◆ **Aim of the task**
Within this material, find every line where the string "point" appears, and copy it out.

========

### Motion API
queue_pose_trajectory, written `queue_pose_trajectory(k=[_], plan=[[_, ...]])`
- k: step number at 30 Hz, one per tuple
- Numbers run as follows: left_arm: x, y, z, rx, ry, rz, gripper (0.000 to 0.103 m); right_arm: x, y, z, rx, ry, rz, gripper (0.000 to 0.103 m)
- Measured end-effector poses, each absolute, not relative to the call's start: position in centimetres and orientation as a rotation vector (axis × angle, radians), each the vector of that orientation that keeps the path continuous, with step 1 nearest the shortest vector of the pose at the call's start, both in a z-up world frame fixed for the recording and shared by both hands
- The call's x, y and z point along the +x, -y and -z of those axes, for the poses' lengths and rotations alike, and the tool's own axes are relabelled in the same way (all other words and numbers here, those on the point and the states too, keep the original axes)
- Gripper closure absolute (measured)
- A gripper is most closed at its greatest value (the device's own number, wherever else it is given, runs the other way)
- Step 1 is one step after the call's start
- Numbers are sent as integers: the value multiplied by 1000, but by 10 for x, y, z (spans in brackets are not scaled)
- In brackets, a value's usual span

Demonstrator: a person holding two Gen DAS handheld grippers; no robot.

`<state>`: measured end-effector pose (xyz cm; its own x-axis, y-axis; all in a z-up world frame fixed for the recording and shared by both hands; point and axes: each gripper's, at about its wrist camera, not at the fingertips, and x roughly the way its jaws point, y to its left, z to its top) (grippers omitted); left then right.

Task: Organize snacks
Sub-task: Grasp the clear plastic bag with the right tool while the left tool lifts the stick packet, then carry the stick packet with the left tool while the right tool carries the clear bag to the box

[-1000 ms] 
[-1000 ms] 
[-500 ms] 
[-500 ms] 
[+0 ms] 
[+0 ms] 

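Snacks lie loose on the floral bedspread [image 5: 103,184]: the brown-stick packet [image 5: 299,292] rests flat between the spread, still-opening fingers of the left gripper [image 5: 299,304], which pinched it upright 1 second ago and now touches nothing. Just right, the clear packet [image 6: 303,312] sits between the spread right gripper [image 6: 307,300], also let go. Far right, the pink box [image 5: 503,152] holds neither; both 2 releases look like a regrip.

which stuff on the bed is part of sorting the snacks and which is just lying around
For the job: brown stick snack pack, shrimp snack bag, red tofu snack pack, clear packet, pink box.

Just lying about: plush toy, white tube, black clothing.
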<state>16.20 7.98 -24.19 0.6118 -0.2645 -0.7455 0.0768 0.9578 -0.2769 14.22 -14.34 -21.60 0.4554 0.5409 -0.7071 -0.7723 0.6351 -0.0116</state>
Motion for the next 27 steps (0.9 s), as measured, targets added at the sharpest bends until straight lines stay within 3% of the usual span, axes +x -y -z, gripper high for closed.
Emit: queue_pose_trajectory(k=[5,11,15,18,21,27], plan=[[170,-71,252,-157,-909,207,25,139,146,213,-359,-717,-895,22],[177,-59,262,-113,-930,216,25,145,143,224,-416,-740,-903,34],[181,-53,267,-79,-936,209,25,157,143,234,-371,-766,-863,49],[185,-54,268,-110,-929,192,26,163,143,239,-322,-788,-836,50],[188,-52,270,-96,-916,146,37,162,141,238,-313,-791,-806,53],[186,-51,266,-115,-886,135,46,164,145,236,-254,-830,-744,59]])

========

◆ **Completed task**
- The call's x, y and z point along the +x, -y and -z of those axes, for the poses' lengths and rotations alike, and the tool's own axes are relabelled in the same way (all other words and numbers here, those on the point and the states too, keep the original axes)
`<state>`: measured end-effector pose (xyz cm; its own x-axis, y-axis; all in a z-up world frame fixed for the recording and shared by both hands; point and axes: each gripper's, at about its wrist camera, not at the fingertips, and x roughly the way its jaws point, y to its left, z to its top) (grippers omitted); left then right.

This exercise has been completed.